Motivazioni francamente inconsistenti poiché la pianificazione urbanistica coordinata in Val di Cornia purtroppo non esiste più da tempo (e in ogni caso non potrebbe essere impedimento a consultare i cittadini); i diritti acquisiti da privati non potrebbero mai essere oggetto di referendum; non è per niente complesso, in un piano urbanistico, isolare le scelte che suscitano forte discussione e, qualora lo richieda un congruo numero di cittadini, sottoporle a verifica del referendum.
Si può invece dedurre che il Comune di Campiglia teme la democrazia diretta e in particolare teme che possa interferire con la rendita fondiaria, che non è affatto diritto acquisito. Evidentemente, per chi amministra, merita maggiore tutela degli interessi collettivi.
Massimo Zucconi
La risposta di Gianfranco Benedettini (assessore all’urbanistica di Campiglia Mma) sul sito CDC
Caro Massimo,
rispondo solo perché non vorrei che il silenzio fosse considerato assenso e, poi, perché il tuo appello è cosa seria e da approfondire.

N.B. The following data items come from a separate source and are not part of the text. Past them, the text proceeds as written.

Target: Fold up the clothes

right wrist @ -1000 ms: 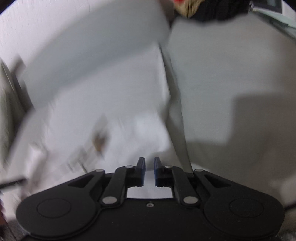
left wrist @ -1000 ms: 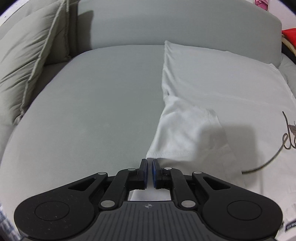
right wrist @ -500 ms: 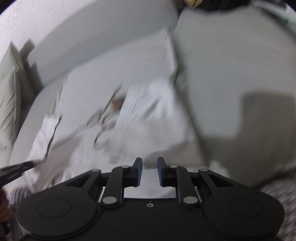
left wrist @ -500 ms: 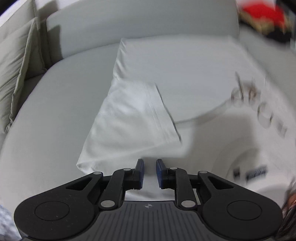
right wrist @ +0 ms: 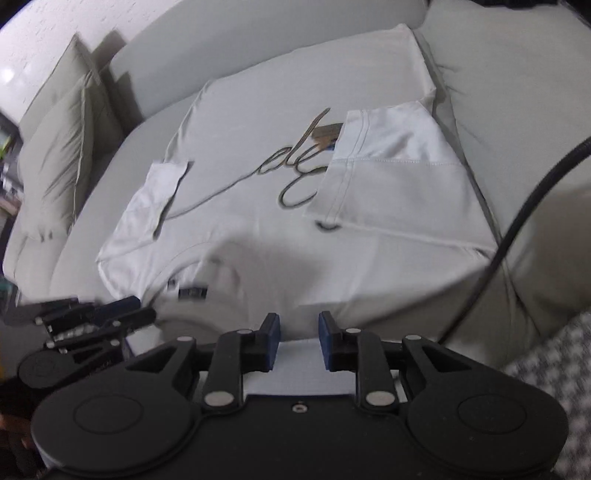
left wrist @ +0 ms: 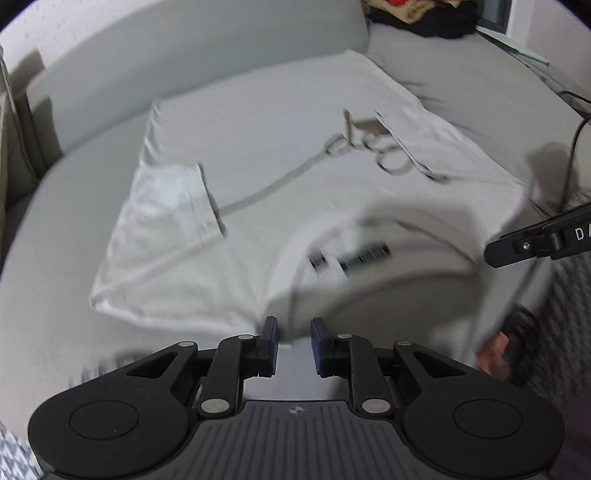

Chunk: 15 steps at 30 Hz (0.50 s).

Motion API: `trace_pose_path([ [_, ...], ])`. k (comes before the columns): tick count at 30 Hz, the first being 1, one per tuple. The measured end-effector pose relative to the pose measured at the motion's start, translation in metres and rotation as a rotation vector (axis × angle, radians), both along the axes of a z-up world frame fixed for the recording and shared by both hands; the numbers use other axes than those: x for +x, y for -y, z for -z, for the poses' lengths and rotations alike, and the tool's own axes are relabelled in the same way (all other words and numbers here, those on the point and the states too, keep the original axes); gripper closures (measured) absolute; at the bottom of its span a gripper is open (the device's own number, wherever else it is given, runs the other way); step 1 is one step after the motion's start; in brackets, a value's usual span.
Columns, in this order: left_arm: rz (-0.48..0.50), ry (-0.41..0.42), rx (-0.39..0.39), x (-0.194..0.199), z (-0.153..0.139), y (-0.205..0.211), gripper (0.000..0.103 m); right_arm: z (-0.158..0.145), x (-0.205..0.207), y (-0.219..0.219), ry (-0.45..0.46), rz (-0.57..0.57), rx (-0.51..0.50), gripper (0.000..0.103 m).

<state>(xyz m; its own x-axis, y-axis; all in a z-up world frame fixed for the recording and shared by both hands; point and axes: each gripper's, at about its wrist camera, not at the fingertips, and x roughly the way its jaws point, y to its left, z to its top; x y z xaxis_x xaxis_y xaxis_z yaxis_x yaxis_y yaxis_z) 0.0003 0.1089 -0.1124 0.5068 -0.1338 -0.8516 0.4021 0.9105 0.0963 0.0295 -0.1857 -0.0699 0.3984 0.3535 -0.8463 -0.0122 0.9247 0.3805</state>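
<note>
A white T-shirt (left wrist: 280, 122) with a script print lies flat on the grey sofa, collar and label (left wrist: 347, 258) nearest me. Its left sleeve (left wrist: 166, 199) and right sleeve (right wrist: 391, 162) are folded in over the body. My left gripper (left wrist: 294, 328) hovers over the collar edge. Its jaws are opening, with only a small gap and no cloth pinched. My right gripper (right wrist: 299, 325) hangs at the shirt's near hem beside the collar. Its jaws are opening too, with nothing gripped. Each gripper shows in the other's view: right gripper (left wrist: 535, 243), left gripper (right wrist: 92, 314).
The sofa backrest (left wrist: 184, 62) curves behind the shirt. Grey cushions (right wrist: 62, 147) lean at the left. A pile of dark and red clothes (left wrist: 424, 14) sits at the far right. A black cable (right wrist: 535, 192) crosses the right side above a patterned rug (right wrist: 554, 354).
The left gripper let go of the sleeve edge and swung toward the collar. The right gripper also drew back to the near edge. Both pairs of jaws have parted slightly.
</note>
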Motion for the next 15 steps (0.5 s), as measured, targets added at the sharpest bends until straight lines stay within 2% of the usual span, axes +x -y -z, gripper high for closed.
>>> trace_pose_path([
  [2, 0.006, -0.012, -0.023, -0.010, -0.006, -0.005, 0.084, -0.005, -0.009, 0.003, -0.023, 0.003, 0.009, 0.081],
  [4, -0.003, 0.059, -0.046, -0.015, -0.017, -0.005, 0.084, -0.017, -0.020, 0.007, 0.026, 0.007, 0.006, 0.081],
  [5, -0.011, 0.097, -0.060, -0.014, -0.021, -0.004, 0.084, -0.022, -0.023, 0.008, 0.054, 0.008, 0.008, 0.080],
  [7, -0.025, 0.109, -0.059, -0.001, -0.016, 0.004, 0.084, -0.028, -0.019, 0.005, 0.100, 0.012, 0.039, 0.080],
  [9, -0.039, 0.116, -0.057, 0.012, -0.010, 0.012, 0.084, -0.023, -0.009, 0.000, 0.109, 0.008, 0.075, 0.080],
  [12, -0.023, 0.029, 0.033, 0.017, 0.015, 0.028, 0.086, -0.005, 0.001, -0.017, 0.093, -0.024, 0.033, 0.080],
  [15, 0.057, 0.017, 0.087, -0.005, 0.008, 0.037, 0.088, 0.006, -0.008, -0.019, 0.041, -0.028, 0.007, 0.080],
])
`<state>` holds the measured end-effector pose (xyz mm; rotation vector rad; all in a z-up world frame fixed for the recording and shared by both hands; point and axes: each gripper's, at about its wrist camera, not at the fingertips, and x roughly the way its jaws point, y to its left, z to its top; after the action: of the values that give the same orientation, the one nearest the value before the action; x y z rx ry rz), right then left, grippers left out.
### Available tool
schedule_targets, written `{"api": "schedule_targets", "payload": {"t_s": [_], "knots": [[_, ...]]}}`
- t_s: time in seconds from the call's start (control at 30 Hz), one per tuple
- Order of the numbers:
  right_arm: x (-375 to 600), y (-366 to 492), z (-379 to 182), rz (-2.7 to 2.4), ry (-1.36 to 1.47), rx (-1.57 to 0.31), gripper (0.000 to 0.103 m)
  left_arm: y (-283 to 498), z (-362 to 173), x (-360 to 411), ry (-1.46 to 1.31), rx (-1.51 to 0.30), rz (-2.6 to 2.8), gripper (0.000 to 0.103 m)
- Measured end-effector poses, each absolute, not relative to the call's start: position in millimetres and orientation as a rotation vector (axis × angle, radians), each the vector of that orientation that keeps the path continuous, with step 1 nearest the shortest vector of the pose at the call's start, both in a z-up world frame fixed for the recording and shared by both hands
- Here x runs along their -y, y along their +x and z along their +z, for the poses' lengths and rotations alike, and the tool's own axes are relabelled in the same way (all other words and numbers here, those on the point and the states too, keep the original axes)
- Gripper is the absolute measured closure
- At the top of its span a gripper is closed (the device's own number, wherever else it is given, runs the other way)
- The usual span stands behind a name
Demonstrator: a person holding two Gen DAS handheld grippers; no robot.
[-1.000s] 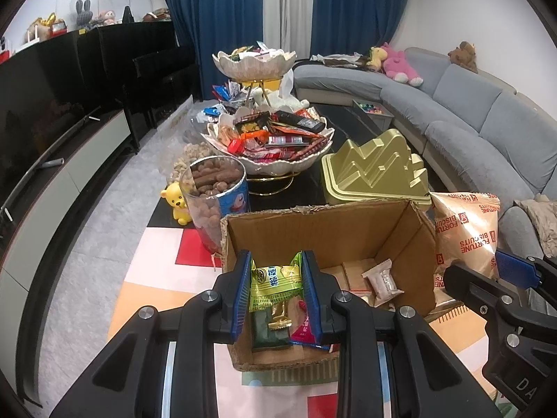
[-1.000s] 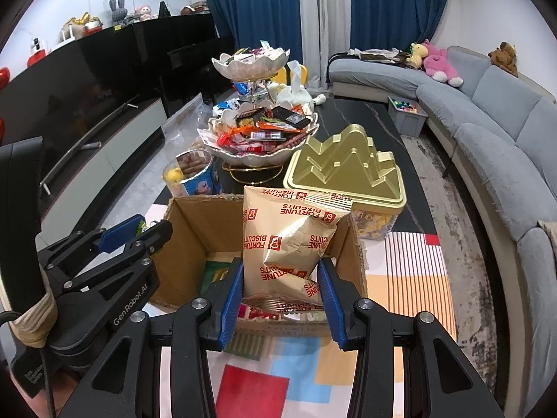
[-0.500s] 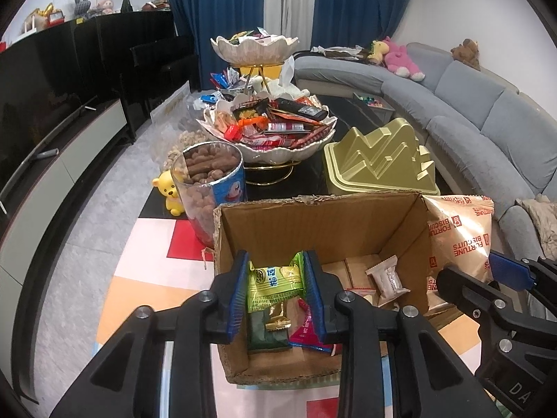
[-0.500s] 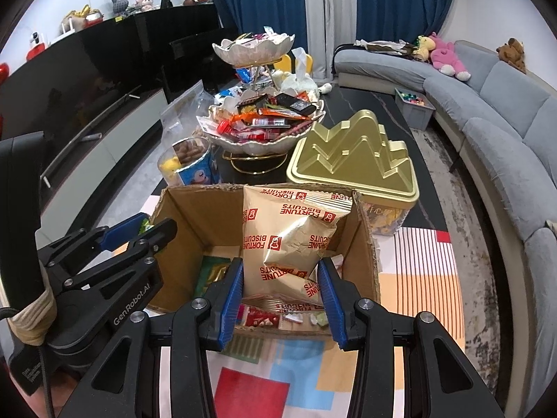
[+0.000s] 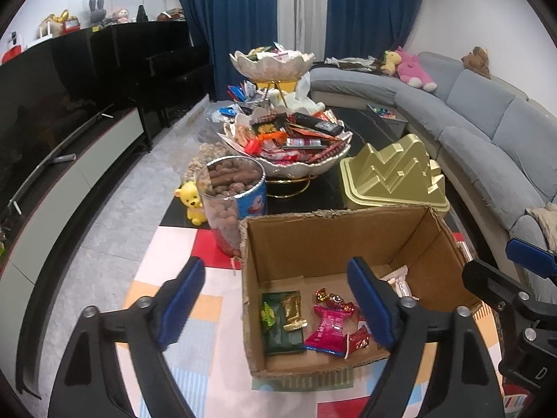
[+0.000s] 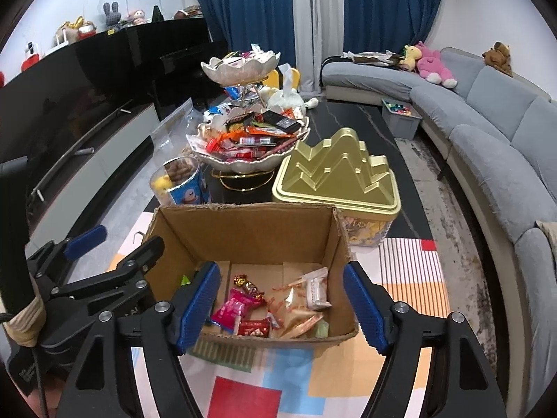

Ho letto attentamente la tua presa di posizione circa la possibilità di indire un referendum sulla materia urbanistica. Prendo nota per il futuro perché, oggi, non c’è alcuna possibilità. Giusto che tu aollevi il problema ma penso che non ci sia niente da fare.
Per quanto riguarda il rapporto fra urbanistica e rendita fondiaria è
questione antica.Ti invito a considerare cose che conosci bene in quanto sei stato uno dei promotori di quanto esiste nel nostro territorio. Le previsioni dei Piani Coordinati (anni 70)non si sono
ancora avverati e chissà se mai si realizzeranno.
Li ricordo perché, se realizzati, avrebbero consumato molto più terreno di quanto lo abbiano fatto i successivi. Non credo e non ho
mai creduto che i nostri tre Piani regolatori abbiano favorito la speculazione edilizia e, quindi, la rendita fondiaria. Certo, gli imprenditori hanno guadagnato e con ciò hanno fatto il loro mestiere di imprenditori. Lo dico guardando alla storia del territorio ove sono presenti errori urbanistici che, per fortuna, non hanno ancora compromesso la Val di Cornia. Certo, se non ci fosse stata l’industria (vera e propria forzatura) le cose potevano essere diverse ma c’è stata e abbiamo dovuto e facciamo ancora i conti con essa. Pensa un po’: negli anni 60/70 qualche compagno di Piombino e non solo, voleva realizzare qui ciò che è stato realizzato a Taranto!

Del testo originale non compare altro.